Nothing but an exact repeat of the data, with pictures removed, belongs in the answer.

● ● ●

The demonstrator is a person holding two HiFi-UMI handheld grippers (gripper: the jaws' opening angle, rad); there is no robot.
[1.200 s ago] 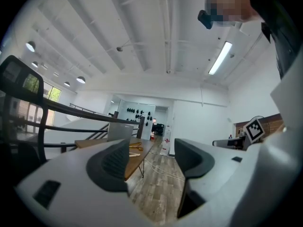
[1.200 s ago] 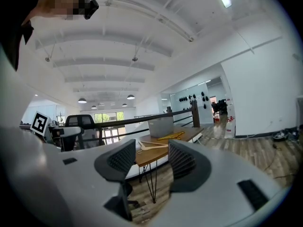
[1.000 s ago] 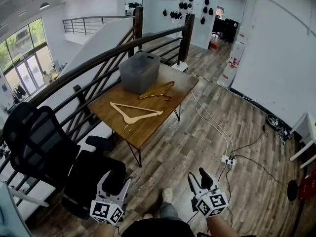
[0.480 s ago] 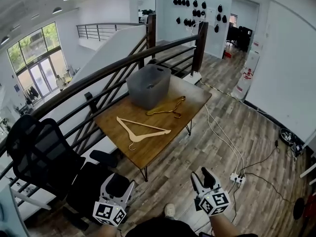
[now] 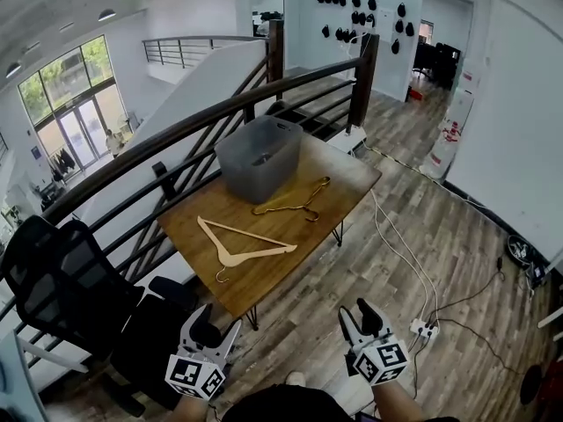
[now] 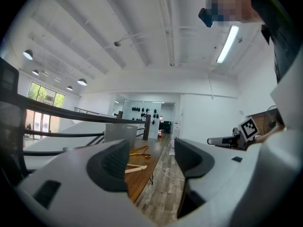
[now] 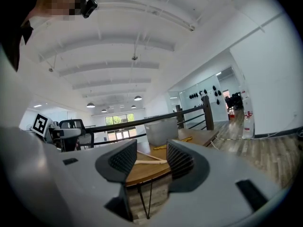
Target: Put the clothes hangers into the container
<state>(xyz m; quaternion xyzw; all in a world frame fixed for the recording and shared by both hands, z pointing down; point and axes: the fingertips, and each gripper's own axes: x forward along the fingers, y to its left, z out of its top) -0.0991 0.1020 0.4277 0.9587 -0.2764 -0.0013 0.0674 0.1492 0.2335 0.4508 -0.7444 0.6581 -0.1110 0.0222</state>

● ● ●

> [Answer for this exercise]
The demonstrator is a person holding two HiFi-UMI handheld grippers (gripper: the jaws' opening angle, rad); there is no robot.
[1.200 s ago] 
[1.200 s ago] 
[1.000 s ago] 
[0.480 s ago] 
[now] 
[now] 
[now] 
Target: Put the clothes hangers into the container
<state>(xyz m; quaternion xyzw; all in a world frame fixed for the recording and shared by both hands, z pointing down; point and axes: the fingertips, and each gripper's own axes: x forward along the fingers, y to its left, z out of its top) -0.0991 0.1020 0.4277 0.9587 -0.2764 -0.0013 0.0674 0.1492 0.2335 0.4508 -0.7444 0.6581 -0.1110 0.0222</state>

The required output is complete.